Enfant hypersensible, voyageur inconstant, tantôt « plein d’ardeur » et tantôt désespéré, René revient en son pays natal pour n’y plus trouver sa sœur Amélie. Ne pouvant s’attacher à rien ni à personne, il tente de se perdre dans le « vaste désert d’hommes » de la cité. En vain, car une « surabondance de vie », en alternance avec un « profond sentiment d’ennui », le fait osciller de méditations morbides en irrésistibles exaltations : « Levez-vous vite, orages désirés… » Mais que désire-t-il vraiment, sinon la présence de cette sœur qui vient enfin le rejoindre, rongée par un grand secret qui la pousse bientôt à fuir au couvent le frère trop aimé ? Au moment de son ordination, quand l’aveu de sa « criminelle passion » échappe à la jeune religieuse, la vie de René devient la folle errance d’un maudit. S’il ne se suicide pas, il s’embarque pour le Nouveau Monde, où il apprendra la fin édifiante de sa sœur, avant de périr lui-même dans le massacre des Natchez par les Français : deux vies brisées, deux amours inutiles, deux fatalités déplorables.

4

Une génération mélancolique

Que le « château gothique » soit Combourg, qu’Amélie soit Lucile et René François René, on serait tenté de le croire. Mais ce récit catalyse aussi, au-delà des marques d’une autobiographie possible, le trouble et la violence d’une génération perdue : la Révolution a fait disparaître les repères les plus stables, et l’histoire à venir s’annonce tout aussi dépourvue de sens. Que reste-t-il au jeune René, sinon sa sensibilité, c’est-à-dire à la fois la jouissance du monde — évoqua-t-on jamais mieux l’automne ? — et la douleur d’être au monde ? Solitaire, ivre de lui-même, perdu pour une société où il ne se reconnaît plus et qui ne peut le comprendre, René traverse l’existence en poète et en pleurant.
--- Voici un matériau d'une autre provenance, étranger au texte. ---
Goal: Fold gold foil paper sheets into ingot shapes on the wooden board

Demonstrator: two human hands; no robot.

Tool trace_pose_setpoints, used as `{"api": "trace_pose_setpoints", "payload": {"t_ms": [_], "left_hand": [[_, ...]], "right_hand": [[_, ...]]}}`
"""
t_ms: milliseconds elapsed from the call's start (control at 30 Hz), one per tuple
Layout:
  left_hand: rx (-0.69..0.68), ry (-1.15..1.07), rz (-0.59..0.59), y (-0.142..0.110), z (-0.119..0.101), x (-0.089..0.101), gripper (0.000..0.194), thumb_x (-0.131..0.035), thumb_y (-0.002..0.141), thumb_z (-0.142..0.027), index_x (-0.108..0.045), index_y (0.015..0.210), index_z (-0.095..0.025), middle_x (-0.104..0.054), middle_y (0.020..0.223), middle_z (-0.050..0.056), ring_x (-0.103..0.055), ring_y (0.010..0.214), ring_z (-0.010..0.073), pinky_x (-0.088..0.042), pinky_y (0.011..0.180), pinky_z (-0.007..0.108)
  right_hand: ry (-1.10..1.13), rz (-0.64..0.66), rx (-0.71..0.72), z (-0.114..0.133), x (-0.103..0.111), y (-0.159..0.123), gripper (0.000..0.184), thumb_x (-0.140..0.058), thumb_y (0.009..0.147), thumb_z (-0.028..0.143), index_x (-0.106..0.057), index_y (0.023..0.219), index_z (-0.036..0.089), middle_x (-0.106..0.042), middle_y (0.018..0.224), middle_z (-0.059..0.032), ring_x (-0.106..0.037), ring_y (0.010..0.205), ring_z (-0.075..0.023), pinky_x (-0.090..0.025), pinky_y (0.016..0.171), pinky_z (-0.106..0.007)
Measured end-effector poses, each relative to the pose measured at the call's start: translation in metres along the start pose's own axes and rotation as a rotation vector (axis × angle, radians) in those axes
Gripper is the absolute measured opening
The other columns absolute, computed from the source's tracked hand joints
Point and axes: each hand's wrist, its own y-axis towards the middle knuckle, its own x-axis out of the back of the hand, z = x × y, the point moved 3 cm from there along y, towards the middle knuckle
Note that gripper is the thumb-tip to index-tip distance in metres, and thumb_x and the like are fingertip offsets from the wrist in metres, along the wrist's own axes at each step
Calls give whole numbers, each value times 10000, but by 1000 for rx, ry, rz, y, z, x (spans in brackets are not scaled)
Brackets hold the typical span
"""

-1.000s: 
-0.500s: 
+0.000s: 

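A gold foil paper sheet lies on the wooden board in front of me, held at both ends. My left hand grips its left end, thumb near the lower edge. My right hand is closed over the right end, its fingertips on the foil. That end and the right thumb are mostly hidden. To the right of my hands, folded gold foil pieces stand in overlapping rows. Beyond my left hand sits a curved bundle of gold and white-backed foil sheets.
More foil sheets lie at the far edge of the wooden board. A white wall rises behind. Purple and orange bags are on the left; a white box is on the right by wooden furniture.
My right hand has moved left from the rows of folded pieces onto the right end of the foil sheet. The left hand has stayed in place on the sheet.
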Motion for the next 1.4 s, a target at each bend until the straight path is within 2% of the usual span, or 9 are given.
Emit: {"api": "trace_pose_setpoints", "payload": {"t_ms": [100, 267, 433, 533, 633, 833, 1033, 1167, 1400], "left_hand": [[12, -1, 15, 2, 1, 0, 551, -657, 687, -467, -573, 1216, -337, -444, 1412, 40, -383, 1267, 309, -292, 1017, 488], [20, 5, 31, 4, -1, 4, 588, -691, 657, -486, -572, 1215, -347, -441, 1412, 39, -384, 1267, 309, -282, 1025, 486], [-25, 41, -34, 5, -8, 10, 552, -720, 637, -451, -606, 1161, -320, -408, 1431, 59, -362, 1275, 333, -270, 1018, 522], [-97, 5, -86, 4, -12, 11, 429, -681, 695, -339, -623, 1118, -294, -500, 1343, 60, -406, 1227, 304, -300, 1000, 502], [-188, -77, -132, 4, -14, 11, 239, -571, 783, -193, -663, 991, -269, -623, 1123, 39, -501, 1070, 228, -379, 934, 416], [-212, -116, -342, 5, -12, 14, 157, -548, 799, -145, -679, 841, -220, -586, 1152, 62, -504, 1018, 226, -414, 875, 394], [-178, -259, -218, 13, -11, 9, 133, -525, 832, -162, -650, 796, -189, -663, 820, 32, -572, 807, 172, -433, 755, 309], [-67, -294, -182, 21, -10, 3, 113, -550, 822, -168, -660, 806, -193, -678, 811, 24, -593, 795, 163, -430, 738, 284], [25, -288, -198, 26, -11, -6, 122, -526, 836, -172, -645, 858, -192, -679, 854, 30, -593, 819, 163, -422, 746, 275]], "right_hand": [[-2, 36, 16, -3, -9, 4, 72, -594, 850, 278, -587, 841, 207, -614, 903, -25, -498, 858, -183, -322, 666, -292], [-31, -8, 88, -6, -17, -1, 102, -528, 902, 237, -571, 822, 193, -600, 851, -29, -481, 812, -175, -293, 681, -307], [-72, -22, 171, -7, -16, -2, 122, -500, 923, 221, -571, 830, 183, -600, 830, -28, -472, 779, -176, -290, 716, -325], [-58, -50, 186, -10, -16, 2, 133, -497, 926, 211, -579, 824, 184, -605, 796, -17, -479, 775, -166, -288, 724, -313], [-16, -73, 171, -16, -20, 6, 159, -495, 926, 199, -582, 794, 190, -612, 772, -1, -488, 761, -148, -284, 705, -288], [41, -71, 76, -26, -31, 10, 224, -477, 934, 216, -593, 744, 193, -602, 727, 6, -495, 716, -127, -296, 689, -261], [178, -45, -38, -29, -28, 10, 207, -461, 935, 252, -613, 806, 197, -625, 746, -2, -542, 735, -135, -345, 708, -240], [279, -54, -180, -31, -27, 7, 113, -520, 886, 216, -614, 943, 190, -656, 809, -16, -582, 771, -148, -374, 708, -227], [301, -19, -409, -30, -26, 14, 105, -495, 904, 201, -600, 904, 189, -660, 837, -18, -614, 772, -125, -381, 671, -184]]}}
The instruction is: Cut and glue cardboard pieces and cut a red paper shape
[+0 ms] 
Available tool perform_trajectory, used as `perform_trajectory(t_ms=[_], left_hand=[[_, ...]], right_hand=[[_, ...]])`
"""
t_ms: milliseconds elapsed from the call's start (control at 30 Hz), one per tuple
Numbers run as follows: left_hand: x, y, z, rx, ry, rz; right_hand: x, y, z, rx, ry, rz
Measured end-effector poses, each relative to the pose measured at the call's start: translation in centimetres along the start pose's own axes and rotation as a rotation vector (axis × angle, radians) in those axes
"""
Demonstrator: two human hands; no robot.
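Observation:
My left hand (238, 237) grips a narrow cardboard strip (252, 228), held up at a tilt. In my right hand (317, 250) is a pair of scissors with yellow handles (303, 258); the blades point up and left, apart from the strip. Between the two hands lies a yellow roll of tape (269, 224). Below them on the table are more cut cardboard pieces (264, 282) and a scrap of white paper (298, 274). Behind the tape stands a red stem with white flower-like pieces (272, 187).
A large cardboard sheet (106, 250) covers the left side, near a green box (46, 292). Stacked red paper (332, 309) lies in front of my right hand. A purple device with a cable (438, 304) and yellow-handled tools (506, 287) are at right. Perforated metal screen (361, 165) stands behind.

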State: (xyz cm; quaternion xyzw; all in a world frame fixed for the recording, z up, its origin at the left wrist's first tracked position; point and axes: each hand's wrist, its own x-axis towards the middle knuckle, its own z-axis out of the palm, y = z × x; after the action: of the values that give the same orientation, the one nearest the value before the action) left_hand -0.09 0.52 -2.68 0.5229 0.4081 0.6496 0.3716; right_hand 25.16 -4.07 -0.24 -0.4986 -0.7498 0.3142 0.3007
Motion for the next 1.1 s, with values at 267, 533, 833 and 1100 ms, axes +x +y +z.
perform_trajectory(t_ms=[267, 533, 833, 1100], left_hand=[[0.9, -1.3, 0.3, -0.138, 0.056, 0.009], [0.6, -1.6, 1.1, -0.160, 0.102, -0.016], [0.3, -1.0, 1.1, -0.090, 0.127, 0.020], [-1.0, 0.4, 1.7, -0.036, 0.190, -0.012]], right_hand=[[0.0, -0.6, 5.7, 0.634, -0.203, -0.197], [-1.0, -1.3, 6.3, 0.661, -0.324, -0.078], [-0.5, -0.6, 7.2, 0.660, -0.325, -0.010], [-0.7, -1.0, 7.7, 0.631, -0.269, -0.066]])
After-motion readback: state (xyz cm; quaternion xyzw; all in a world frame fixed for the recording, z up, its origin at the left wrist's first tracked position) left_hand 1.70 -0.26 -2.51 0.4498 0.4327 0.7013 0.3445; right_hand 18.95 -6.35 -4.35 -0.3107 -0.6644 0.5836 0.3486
Sa mélancolie a marqué toute une jeunesse qui en a prolongé les échos jusqu’à la caricature, au point que Chateaubriand a regretté d’avoir publié cette image de lui-même diffractée par le plus séduisant des styles : ce récit envoûtant a préparé la voie au Chatterton de Vigny, à l’Hernani hugolien et au Musset de la Confession d’un enfant du siècle. Ces quarante pages, au seuil du siècle, sont l’acte de naissance du romantisme.